__REQUIRED ACTION__: Your answer is a copy of every line in the records where "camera" appears.

[Records drawn from a dataset]
= = =

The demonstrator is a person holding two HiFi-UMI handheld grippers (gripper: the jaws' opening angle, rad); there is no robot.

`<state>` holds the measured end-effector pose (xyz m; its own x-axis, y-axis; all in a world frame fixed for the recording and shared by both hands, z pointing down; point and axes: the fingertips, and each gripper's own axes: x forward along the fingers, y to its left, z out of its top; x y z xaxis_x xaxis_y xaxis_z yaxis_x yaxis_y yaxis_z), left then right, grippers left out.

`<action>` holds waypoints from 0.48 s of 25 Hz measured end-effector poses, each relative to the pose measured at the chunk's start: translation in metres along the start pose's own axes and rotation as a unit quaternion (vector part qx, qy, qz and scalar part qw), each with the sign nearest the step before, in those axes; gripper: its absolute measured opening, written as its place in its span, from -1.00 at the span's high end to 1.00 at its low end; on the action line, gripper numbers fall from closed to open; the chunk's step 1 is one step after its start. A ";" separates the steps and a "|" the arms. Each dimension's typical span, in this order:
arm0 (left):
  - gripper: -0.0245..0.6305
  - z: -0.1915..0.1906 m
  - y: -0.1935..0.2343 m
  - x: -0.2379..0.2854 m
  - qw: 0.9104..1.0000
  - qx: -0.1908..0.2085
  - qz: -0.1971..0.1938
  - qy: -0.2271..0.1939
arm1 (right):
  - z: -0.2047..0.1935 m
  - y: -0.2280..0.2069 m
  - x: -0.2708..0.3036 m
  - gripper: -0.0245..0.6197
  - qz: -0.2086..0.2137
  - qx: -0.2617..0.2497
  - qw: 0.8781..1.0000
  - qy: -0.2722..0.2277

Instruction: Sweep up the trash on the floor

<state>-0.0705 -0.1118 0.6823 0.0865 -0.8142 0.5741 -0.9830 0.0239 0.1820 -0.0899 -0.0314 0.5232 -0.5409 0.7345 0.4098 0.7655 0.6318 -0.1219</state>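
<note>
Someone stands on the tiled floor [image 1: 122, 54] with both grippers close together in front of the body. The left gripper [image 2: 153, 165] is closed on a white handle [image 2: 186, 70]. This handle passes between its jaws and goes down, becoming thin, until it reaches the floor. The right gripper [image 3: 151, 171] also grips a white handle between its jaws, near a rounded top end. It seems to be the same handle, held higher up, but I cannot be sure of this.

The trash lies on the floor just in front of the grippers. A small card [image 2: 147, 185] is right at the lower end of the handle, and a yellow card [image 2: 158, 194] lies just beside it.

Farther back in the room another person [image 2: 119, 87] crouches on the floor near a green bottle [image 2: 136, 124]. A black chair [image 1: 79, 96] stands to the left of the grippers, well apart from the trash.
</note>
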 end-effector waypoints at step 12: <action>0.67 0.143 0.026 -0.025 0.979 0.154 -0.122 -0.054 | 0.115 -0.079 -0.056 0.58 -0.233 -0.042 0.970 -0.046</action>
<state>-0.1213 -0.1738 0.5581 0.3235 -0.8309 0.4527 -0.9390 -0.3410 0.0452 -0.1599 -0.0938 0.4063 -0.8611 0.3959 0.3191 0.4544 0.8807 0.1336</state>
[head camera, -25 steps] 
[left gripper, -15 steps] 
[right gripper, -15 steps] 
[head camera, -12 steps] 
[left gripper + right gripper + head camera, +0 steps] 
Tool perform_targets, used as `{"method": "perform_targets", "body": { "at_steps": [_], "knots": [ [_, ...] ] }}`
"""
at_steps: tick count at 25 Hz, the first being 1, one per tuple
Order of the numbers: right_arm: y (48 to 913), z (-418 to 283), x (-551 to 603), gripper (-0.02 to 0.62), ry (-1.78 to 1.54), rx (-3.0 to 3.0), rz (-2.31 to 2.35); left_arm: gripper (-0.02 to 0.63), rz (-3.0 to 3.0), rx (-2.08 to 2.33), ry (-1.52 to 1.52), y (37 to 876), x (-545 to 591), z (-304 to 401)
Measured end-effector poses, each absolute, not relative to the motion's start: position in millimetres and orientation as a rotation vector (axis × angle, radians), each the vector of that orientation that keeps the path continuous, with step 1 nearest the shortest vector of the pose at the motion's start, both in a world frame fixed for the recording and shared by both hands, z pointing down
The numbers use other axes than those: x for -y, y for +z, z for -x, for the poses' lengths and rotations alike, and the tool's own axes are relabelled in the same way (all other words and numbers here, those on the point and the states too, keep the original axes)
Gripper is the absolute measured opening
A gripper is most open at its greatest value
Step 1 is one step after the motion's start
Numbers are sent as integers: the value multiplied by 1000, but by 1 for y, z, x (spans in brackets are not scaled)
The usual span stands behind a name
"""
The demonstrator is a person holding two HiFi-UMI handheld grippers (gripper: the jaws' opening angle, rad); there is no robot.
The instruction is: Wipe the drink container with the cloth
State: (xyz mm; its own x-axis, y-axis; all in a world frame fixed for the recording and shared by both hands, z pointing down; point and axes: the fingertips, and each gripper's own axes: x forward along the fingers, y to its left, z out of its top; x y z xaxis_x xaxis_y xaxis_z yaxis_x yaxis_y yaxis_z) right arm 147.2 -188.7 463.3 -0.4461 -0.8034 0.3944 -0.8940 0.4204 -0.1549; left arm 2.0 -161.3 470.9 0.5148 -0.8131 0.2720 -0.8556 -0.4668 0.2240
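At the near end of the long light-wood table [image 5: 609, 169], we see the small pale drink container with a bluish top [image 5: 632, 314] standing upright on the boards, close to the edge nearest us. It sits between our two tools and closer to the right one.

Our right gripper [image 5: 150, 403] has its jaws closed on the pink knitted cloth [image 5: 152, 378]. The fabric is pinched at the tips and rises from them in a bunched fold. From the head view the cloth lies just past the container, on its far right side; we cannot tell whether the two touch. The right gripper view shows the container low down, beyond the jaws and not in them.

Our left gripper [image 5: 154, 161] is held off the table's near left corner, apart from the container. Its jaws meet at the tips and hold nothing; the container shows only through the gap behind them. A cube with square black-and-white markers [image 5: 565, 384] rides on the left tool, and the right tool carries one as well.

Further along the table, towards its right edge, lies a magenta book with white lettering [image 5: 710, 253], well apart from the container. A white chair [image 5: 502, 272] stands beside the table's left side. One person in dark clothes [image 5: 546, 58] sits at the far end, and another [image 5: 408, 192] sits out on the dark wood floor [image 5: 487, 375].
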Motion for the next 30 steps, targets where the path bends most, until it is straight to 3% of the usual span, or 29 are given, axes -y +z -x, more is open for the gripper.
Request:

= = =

__ANSWER SPACE__:
[head camera, -25 steps] 
[head camera, -12 steps] 
[left gripper + right gripper + head camera, +0 steps] 

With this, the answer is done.